Quantum Pangenomics
Recent advances in genomic research, driven by the rapid growth of sequencing technologies and data analysis methods, have raised questions about the adequacy of single reference genomes in capturing the full genetic diversity of species. Pangenomics, the study of multiple complete genomes in tandem, provides a more comprehensive approach by analysing the entire genetic variation within a species, rather than relying on a single reference genome.
However, pangenomic analysis is computationally intensive due to the complexity and structure of the data. Classical algorithms often depend on heuristics to manage these complexities, which limits their scalability and accuracy as datasets grow.

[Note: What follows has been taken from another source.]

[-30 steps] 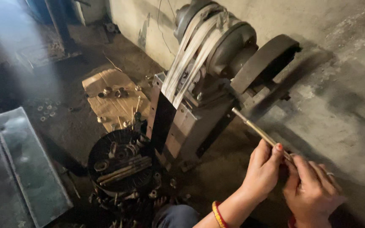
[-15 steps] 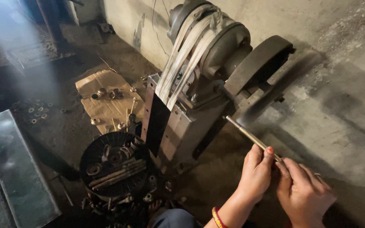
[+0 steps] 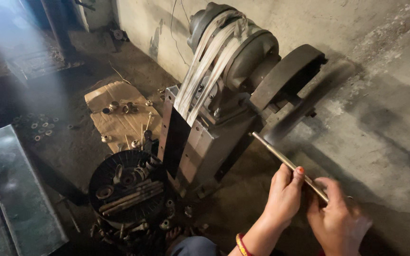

Quantum computing offers promise to revolutionise the field, by using algorithms capable of efficiently navigating complex data. This quantum advantage could enable more accurate and scalable pangenome analysis without requiring heuristics, facilitating insights into regions with high genetic variability (e.g., the HLA-DRB1 gene, critical for human immune function) and improving pathogen surveillance (e.g., tracking mutations in the spike protein of SARS-CoV-2).
As part of the Wellcome Leap Q4Bio initiative, our international team is pioneering the application of quantum computing to pangenomics, and laying the foundations of a novel field of research in Quantum Pangenomics, and demonstrating the power of this research to improve human health on a global scale.
In Phase I of the project, our team adapted complex problems like genome assembly and construction of phylogenetic trees into a hybrid quantum-classical framework, enabling promising quantum speedups with emerging technology. Our key innovations include scalable quantum data encoding algorithms, setting the stage for storing and manipulating significant amounts of genomic data, and faster algorithms for genome assembly and phylogenetic tree inference.
The role of research computing¶
Phase II has required that we simulate our core algorithms at scale on HPC.
We have simulated our new approaches with HPC using machine-learning-oriented encoding schemes and tensor network methods. Alongside this work, we have tested the ability of our algorithms to resolve parts of the genome graph that are intractable classically. As we gain insight into performance at scale, we hope to move forward into Phase III to implementation on real quantum hardware. In collaboration with quantum hardware vendors, we will ensure that our proposed implementations account for hardware-specific architecture and noise properties.
Our RSE and RTP team has had a critical role in this pioneering quantum bioinformatics research, from providing a robust platform for quantum simulations to fast-tracking the swift procurement and installation of dedicated hardware.
Our RSE have been instrumental in working with the researchers directly in an R&D role. The algorithms for data encoding, graph tangle resolution, and phylogenetic tree construction have been adapted to use GPU resources and have been optimised for HPC. Additionally, the RSE have maintained an active role in the development of algorithms from the drawing board to execution.
Commitment to open science - public web pipeline for quantum bioinformatics¶
We have developed a public web interface for quantum bioinformatics simulation tooling, based on the work of the QPG collaboration.
This pipeline allows external users to submit their own data and run quantum simulations of our core algorithms on Sanger HPC.